#### Work to be completed:
Lines before the one containing "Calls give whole" in the records below are to be left out; that line and all after it, through the end, are to be retyped exactly.

#### Records for the exercise:
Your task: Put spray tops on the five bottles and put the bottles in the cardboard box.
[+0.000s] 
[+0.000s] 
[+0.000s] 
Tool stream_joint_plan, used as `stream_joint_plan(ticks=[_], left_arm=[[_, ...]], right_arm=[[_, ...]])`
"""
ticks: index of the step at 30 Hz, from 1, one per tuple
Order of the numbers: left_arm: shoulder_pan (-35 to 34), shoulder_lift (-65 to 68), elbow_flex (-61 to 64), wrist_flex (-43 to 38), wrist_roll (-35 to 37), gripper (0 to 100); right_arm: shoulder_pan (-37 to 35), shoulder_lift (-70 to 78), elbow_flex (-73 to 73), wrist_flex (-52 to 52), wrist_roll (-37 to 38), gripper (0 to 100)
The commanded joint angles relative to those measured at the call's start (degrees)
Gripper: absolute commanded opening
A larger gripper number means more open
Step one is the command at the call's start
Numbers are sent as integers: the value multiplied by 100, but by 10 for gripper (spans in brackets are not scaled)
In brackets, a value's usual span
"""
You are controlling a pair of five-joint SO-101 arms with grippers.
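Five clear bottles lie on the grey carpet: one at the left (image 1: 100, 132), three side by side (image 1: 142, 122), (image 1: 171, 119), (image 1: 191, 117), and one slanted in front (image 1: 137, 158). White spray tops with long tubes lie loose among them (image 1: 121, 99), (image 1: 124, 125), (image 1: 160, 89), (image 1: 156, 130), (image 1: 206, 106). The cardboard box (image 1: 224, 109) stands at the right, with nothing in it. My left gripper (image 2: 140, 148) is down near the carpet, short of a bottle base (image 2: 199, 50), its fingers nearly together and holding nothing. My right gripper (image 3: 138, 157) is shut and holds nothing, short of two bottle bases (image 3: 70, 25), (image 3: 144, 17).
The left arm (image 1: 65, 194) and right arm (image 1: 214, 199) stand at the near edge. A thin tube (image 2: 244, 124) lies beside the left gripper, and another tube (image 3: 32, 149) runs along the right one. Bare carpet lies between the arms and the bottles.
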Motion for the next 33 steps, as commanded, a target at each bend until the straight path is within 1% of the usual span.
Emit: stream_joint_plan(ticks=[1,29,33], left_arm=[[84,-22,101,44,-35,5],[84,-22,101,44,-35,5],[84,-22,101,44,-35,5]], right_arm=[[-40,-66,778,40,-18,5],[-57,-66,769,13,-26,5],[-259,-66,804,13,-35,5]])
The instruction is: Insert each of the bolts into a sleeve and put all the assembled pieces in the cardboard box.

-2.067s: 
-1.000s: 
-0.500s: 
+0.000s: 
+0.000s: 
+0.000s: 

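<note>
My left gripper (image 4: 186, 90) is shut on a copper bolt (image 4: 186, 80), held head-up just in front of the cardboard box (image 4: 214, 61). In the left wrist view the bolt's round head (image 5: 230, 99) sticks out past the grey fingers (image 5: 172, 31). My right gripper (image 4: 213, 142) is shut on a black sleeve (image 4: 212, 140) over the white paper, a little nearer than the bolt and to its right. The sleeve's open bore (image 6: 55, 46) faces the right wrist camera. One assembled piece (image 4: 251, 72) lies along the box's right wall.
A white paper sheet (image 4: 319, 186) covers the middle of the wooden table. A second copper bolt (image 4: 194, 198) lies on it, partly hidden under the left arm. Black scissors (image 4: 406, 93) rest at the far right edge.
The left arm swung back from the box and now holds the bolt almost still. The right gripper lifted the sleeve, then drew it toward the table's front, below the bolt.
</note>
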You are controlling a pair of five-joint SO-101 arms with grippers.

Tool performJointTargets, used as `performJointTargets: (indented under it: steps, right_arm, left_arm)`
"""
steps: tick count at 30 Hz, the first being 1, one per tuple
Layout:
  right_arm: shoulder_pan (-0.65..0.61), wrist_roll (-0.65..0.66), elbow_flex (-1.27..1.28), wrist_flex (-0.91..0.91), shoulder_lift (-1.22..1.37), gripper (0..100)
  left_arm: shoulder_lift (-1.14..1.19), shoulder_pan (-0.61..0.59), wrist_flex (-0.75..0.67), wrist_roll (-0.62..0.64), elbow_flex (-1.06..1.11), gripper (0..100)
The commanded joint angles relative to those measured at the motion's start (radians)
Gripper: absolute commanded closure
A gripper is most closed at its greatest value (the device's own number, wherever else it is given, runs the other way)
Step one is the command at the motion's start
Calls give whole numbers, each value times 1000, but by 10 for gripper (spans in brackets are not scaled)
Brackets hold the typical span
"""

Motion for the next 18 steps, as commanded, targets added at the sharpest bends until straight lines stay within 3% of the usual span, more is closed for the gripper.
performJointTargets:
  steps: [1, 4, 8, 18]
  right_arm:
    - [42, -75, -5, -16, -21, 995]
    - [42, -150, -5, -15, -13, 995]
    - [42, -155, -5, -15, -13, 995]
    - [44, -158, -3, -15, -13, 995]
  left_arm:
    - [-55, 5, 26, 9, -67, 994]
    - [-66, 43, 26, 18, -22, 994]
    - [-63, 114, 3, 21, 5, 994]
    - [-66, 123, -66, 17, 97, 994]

#### Task output:
Calls give whole numbers, each value times 1000, but by 10 for gripper (spans in brackets are not scaled)
Brackets hold the typical span
"""

Motion for the next 18 steps, as commanded, targets added at the sharpest bends until straight lines stay within 3% of the usual span, more is closed for the gripper.
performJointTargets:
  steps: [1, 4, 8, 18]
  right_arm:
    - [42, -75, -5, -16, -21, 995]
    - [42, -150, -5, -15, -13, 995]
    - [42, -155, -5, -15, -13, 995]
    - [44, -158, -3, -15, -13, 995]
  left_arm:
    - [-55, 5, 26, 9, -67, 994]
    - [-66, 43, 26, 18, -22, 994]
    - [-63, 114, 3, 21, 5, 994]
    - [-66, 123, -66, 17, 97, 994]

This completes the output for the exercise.